Recentemente, a Justiça Federal de Porto Alegre reconheceu o direito de uma menina autista, de 7 anos, ao Benefício de Prestação Continuada (BPC) — mesmo que a renda familiar ultrapassasse um pouco o limite previsto em lei.
A decisão, proferida pela 21ª Vara Federal, representa um passo importante na forma como o Judiciário tem interpretado a vulnerabilidade social de pessoas com deficiência e suas famílias.
O caso: quando o número não traduz a realidade
A mãe da criança — jovem, com baixa escolaridade e responsável sozinha pelos cuidados da filha — enfrenta grandes dificuldades para trabalhar. O autismo da menina exige acompanhamento constante e uma rotina de estímulos e terapias, o que reduz drasticamente a possibilidade de inserção da mãe no mercado de trabalho.
Mesmo com renda familiar um pouco acima do limite tradicional do BPC (¼ do salário mínimo por pessoa, segundo a Lei Orgânica da Assistência Social — LOAS), a juíza reconheceu que a realidade social e a vulnerabilidade concreta deveriam prevalecer sobre o número.
A magistrada aplicou o Protocolo de Julgamento com Perspectiva de Gênero, instrumento do Conselho Nacional de Justiça (CNJ) que orienta juízes e juízas a considerar as desigualdades e responsabilidades desproporcionais que recaem sobre as mulheres — especialmente mães solo — no cuidado de familiares com deficiência.
O cuidado integral e o impacto na renda
No Brasil, segundo dados do IBGE (PNAD Contínua 2022), mais de 11 milhões de mulheres criam filhos sozinhas, e muitas delas enfrentam dificuldades para conciliar trabalho e cuidado.
Quando falamos de mães atípicas, essa realidade se agrava. Um levantamento do Instituto Papo de Mãe (2023) apontou que 75% das mães de pessoas autistas precisaram reduzir ou abandonar o emprego para cuidar integralmente dos filhos.
Essa sobrecarga — emocional, física e financeira — nem sempre aparece nos documentos de renda, mas reflete uma vulnerabilidade invisível que precisa ser reconhecida nas decisões judiciais.
O que a decisão reforça
- O autismo é reconhecido por lei como uma deficiência, garantindo às pessoas com TEA o acesso aos mesmos direitos previstos para outras deficiências.
- O cuidado contínuo impacta diretamente a renda familiar, já que limita a possibilidade de trabalho de quem presta esse cuidado.
- A avaliação da vulnerabilidade deve ser feita com base na realidade da família, não apenas em números ou fórmulas matemáticas.
O resultado: justiça social e dignidade
Com base nesses fundamentos, o INSS foi condenado a conceder o BPC desde agosto de 2023, com pagamento retroativo das parcelas devidas.
Mais do que um caso isolado, essa decisão reafirma que o Direito deve ser aplicado com sensibilidade e olhar humano, compreendendo as diferentes formas de vulnerabilidade que marcam a vida das famílias brasileiras.
O que é o BPC
O Benefício de Prestação Continuada (BPC) é garantido pela Lei Orgânica da Assistência Social (Lei nº 8.742/1993) e assegura um salário mínimo mensal à pessoa idosa (a partir de 65 anos) ou à pessoa com deficiência que comprove não possuir meios de se sustentar nem de ser sustentada pela família.
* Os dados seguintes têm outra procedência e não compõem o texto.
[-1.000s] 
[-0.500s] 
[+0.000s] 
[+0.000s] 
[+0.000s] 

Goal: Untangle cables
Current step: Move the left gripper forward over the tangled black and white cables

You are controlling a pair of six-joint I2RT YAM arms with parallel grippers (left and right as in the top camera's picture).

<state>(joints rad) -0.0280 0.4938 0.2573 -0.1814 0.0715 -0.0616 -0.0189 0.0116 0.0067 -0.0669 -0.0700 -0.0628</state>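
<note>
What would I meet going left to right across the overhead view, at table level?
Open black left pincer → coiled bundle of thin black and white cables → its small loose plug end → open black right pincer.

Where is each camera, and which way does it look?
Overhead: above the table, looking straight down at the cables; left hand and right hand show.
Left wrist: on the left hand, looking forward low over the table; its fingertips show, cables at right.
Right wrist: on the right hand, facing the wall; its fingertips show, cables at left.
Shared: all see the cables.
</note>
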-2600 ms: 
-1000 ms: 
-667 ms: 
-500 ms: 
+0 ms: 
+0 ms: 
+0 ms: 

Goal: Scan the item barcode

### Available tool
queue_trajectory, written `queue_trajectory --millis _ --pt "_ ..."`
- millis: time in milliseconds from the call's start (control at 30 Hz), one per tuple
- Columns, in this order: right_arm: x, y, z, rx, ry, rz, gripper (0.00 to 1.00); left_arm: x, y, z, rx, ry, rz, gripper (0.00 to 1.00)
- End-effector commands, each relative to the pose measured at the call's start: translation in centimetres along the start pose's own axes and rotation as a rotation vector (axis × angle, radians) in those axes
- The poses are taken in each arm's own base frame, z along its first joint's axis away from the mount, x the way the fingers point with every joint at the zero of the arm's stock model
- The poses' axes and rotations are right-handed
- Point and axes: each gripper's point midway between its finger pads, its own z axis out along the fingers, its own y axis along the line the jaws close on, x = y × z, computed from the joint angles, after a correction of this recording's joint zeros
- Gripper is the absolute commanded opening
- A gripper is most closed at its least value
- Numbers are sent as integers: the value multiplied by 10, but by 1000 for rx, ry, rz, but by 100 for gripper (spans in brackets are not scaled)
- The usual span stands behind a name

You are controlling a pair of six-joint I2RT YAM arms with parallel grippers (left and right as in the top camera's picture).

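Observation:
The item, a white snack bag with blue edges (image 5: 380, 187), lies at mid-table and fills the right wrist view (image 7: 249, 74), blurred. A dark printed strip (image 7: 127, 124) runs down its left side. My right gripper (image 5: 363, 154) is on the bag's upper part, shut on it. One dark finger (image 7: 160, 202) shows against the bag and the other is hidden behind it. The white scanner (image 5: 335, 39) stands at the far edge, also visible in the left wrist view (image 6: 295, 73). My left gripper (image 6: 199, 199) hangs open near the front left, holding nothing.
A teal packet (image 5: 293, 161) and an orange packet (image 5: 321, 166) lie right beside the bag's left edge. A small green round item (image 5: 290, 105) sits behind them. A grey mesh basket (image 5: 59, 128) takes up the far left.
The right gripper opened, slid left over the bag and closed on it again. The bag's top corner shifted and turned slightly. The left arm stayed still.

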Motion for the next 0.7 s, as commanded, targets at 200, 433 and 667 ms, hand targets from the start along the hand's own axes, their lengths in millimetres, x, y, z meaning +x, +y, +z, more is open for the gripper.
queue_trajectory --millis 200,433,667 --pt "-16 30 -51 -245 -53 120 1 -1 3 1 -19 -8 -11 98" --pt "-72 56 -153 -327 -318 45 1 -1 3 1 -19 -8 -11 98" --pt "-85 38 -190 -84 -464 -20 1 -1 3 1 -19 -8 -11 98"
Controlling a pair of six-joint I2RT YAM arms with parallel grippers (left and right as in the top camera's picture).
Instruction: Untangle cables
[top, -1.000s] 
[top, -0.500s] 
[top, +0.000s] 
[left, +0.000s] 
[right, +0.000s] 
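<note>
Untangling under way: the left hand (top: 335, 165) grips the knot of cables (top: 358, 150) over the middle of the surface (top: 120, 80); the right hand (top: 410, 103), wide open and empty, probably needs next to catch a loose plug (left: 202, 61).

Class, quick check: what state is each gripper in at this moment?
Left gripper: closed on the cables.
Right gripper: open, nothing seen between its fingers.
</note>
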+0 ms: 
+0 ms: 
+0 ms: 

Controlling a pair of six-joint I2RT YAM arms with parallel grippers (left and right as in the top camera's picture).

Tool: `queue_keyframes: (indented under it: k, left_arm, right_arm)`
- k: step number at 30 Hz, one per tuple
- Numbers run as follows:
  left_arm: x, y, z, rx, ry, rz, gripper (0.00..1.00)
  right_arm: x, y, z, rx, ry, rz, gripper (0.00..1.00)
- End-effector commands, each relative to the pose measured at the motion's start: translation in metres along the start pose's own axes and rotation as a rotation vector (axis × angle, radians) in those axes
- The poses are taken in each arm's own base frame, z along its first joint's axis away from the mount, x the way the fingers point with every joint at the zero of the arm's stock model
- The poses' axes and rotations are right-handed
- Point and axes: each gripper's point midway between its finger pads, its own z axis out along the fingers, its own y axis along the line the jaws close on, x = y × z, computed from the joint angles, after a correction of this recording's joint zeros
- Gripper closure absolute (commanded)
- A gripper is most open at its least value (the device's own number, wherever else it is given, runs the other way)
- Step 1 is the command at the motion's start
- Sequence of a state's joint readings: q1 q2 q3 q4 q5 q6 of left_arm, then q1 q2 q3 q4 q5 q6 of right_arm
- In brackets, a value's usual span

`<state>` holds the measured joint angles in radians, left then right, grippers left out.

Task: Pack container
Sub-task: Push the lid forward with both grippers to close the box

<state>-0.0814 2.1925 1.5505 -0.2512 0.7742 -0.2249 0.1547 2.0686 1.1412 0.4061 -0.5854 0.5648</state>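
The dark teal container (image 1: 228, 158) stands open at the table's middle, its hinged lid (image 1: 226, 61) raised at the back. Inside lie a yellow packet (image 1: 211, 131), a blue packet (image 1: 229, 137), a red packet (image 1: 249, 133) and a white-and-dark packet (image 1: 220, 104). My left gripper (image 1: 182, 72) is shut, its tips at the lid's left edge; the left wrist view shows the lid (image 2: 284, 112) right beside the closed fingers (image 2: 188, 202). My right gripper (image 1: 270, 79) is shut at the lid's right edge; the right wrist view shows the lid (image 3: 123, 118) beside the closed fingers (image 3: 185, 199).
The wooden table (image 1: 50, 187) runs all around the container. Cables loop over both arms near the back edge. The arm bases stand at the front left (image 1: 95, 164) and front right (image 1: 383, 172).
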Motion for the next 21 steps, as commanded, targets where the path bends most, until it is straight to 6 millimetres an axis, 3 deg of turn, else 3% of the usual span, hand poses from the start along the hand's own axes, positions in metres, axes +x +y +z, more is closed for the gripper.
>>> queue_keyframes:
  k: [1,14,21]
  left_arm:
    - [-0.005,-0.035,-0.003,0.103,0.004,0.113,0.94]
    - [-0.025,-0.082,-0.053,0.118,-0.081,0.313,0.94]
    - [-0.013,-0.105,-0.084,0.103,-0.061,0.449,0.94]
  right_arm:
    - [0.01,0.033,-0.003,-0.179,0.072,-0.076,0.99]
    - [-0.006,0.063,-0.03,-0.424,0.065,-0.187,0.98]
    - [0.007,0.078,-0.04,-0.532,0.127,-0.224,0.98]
O benefício não exige contribuição ao INSS, e a renda familiar per capita geralmente deve ser inferior a ¼ do salário mínimo. Contudo, decisões recentes — como essa de Porto Alegre — vêm reconhecendo que o critério econômico pode ser flexibilizado, desde que a situação de vulnerabilidade seja comprovada.
Por que essa decisão importa
O caso representa uma vitória para milhares de famílias atípicas que enfrentam o mesmo desafio: a luta por reconhecimento e dignidade.
Ele mostra que o Judiciário pode (e deve) olhar para a pessoa antes de olhar para a regra, valorizando o contexto, as limitações reais e as desigualdades sociais que ainda persistem.
Em tempos em que a frieza dos números costuma definir quem “merece” ajuda, decisões como essa resgatam o verdadeiro propósito da lei: promover inclusão e justiça social.
Conclusão
O Direito Acessível é isso: enxergar o ser humano por trás do processo, compreender que a vulnerabilidade vai além da renda, e garantir que nenhuma família seja deixada de lado por causa de uma planilha.
A decisão da Justiça Federal de Porto Alegre reforça um princípio fundamental: o BPC é um instrumento de dignidade — e a dignidade não tem classe social.